Testata: La Repubblica
Data: 24 marzo 2004
Pagina: 1
Autore: Sandro Viola
Titolo: «Le strade blindate di Gerusalemme»
Nel suo articolo, il racconto apparentemente pacato e triste di Sandro Viola sul come e sul perché si sia arrivati alla drammatica situazione di oggi è solo un filo conduttore apparente.

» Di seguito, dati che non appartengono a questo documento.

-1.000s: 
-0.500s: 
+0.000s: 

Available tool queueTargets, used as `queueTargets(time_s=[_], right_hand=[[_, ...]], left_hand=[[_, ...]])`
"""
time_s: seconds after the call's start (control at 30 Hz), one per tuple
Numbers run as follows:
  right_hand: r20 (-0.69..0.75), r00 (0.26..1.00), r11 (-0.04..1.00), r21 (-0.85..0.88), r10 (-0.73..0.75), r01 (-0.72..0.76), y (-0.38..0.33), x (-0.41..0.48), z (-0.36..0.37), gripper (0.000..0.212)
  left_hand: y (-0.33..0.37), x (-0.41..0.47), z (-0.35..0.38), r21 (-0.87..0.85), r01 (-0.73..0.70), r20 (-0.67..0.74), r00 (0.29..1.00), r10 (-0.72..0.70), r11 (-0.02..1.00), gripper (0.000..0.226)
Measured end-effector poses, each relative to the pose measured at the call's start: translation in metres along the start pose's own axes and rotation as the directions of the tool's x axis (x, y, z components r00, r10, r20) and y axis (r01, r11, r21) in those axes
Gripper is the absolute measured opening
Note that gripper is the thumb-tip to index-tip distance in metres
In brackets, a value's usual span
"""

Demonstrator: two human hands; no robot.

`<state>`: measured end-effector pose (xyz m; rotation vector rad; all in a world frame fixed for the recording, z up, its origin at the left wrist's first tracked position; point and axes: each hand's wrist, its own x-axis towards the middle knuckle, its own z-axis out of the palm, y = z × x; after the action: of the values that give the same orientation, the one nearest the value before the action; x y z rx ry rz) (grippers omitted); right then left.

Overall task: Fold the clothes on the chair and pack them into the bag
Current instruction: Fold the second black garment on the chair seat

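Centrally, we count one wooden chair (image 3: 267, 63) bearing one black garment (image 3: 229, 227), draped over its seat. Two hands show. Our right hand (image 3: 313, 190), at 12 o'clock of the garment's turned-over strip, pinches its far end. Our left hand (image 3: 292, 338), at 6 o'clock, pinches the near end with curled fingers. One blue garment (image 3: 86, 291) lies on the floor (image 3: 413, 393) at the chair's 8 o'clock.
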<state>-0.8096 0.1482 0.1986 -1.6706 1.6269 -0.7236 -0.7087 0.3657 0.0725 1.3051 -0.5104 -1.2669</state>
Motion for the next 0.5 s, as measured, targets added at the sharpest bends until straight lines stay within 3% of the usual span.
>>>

La vera indole del giornalista traspare appena, emerge a brevi tratti, si fa
scudo del pensiero di altri. E' quasi necessario interpretare alcuni suoi
cenni, per verificarne il persistere.
"Dopo aver inceppato tre tentativi di dialogo e trattative tra la fine del
2000 e la metà del 2002...l'indomabile virulenza del conflitto
israelo-palestinese ha fatto a pezzi anche la road map", scrive Viola
ripercorrendo il passato recente in una memoria piena di buchi neri che
inghiottono tutte le possibili critiche alla parte palestinese. Mai sia che
Viola possa chiamare l'"indomabile virulenza del conflitto" con il nome che
le spetta, la feroce ed intransigente ed avida aggressività della leadership
palestinese. Quelle di Arafat sono "le solite giravolte", non una congenita
falsità da terrorista incallito, da uomo corrotto fino al midollo, da
doppiogochista di professione. Il rifiuto del compromesso onorevole offerto
dal governo laborista che già aveva decretato il ritiro dal Libano, la
scelta della violenza indiscriminata: tutto svanisce nei buchi neri della
memoria di Viola.
Andiamo oltre. "Del resto, se l'esercito israeliano ha mancato il massacro
del primo giorno, certo non lascia arrugginire i suoi fucili". Citando una
frase dettagli da Benny Morris (uccidendo 1000 palestinesi il primo giorno
di intifada, Israele avrebbe soffocato questa fiammata di violenza) Viola se
ne fa scudo, la usa per accusare indirettamente Israele di massacri
inesistenti e dunque non precisati. Per lui, comunque, quella palestinese è
una "rivolta" e continua a ripeterlo, non certo di un tentativo di prendersi
tutto con la forza, non avendone la possibilità e la legittimazione
attraverso vie diplomatiche.
Ce lo conferma poco più avanti, quando cita una frase virgolettata di Zeev
Sternhell, detta a lui e dunque tutta da verificare: "Soldati e ufficiali
(israeliani) mirano ai civili (palestinesi) senza che la coscienza gli
rimorda minimamente". Non siamo più al semplice falso, siamo all'insulto
più grave, all'accusa di uno sterminio ("il numero dei morti tra la
popolazione civile (palestinese) supera infatti di quattro o cinque volte
quello degli attivisti e terroristi") che trova anche in questa
falsificazione grossolana delle statistiche un suo punto di forza.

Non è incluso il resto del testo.